WHAT YOU NEED TO DO => Go through the data below. List every line that holds the word "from".

DATA BELOW =>
▬▬▬▬▬▬

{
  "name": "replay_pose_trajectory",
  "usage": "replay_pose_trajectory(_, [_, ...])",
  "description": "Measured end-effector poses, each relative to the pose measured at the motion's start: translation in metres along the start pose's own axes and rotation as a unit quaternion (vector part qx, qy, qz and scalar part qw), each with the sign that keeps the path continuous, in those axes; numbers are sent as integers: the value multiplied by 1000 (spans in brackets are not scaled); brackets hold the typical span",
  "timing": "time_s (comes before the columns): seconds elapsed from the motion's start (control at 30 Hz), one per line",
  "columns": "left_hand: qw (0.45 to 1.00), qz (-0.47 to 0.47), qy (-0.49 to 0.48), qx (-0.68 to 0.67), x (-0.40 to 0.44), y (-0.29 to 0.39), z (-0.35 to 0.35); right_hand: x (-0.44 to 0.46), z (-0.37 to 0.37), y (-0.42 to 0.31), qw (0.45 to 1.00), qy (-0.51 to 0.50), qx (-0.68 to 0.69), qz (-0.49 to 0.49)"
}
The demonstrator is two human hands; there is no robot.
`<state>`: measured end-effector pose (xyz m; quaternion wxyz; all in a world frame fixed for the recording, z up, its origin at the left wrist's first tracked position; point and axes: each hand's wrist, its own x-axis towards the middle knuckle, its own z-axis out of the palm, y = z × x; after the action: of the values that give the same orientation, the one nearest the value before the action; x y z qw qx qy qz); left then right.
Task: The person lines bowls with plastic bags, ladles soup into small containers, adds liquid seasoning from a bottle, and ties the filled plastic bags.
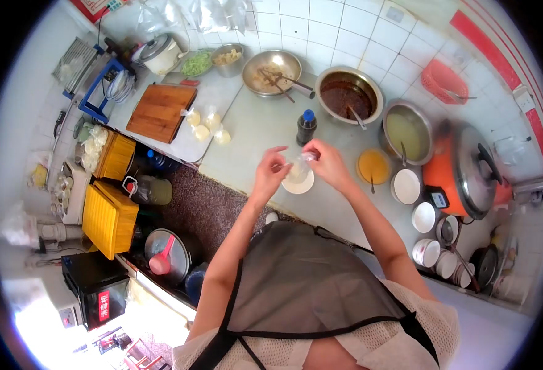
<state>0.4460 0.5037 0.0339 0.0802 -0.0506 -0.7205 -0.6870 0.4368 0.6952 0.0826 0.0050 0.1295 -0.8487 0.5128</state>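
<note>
My left hand and my right hand are raised over a small white bowl near the counter's front edge. Between them hangs a small clear plastic bag with something pale in it. The right fingers pinch the bag's gathered top. At its other side, the left thumb and a finger close on the plastic, with other left fingers raised. Just behind the hands stands a dark bottle with a blue cap. Several tied bags with pale yellow contents lie to the left.
Behind are a wok and a basin of dark red sauce. To the right stand a yellow bowl, a pot of pale liquid and an orange cooker. A wooden cutting board lies left.
</note>
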Motion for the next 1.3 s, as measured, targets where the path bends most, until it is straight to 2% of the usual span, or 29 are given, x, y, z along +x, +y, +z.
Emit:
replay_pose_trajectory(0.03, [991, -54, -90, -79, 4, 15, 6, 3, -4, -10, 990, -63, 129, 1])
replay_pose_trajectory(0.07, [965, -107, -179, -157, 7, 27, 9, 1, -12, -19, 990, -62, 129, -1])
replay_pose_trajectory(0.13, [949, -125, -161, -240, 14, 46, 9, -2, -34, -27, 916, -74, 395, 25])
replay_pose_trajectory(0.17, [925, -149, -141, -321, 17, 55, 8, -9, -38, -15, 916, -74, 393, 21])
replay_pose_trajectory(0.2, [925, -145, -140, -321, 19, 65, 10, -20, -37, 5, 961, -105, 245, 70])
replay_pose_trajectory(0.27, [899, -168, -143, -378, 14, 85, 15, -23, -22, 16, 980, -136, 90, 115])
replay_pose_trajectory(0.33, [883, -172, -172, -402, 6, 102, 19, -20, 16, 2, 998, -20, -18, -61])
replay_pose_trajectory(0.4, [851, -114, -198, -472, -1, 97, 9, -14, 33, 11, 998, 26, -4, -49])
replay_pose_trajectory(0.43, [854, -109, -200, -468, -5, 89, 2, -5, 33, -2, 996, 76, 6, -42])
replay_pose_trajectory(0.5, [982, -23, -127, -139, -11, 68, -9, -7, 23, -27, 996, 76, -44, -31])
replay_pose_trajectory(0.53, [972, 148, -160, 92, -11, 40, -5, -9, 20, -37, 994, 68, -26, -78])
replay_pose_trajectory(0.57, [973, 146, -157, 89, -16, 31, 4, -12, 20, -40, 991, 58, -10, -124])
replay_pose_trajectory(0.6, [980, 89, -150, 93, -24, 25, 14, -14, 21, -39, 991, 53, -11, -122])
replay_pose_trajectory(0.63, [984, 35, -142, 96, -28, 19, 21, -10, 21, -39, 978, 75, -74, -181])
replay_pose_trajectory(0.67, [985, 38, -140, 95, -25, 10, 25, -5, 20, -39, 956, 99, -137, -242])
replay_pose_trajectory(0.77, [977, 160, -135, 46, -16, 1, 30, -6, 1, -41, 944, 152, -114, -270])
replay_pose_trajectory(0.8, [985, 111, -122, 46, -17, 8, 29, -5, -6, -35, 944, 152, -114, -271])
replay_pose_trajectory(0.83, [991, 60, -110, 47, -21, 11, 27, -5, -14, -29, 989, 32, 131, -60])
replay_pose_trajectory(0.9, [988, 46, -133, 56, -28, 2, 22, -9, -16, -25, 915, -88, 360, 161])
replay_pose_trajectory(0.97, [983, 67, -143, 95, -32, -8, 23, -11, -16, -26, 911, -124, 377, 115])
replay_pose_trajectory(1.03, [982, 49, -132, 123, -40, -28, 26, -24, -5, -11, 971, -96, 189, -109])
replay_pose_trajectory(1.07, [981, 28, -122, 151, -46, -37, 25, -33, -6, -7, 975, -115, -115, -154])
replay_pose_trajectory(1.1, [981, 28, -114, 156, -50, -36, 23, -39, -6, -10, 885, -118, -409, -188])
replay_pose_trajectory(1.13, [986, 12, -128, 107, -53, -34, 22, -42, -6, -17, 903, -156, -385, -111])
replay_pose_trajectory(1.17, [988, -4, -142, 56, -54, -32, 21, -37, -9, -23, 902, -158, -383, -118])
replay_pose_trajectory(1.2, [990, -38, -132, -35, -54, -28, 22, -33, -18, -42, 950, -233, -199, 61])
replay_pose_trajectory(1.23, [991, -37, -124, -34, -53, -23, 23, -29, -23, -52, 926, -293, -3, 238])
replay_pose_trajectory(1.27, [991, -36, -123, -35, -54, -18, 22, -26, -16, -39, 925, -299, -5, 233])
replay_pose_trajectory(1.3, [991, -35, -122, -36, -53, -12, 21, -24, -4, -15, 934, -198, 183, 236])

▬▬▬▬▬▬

RESPONSE FOR THIS EXERCISE =>
  "timing": "time_s (comes before the columns): seconds elapsed from the motion's start (control at 30 Hz), one per line",
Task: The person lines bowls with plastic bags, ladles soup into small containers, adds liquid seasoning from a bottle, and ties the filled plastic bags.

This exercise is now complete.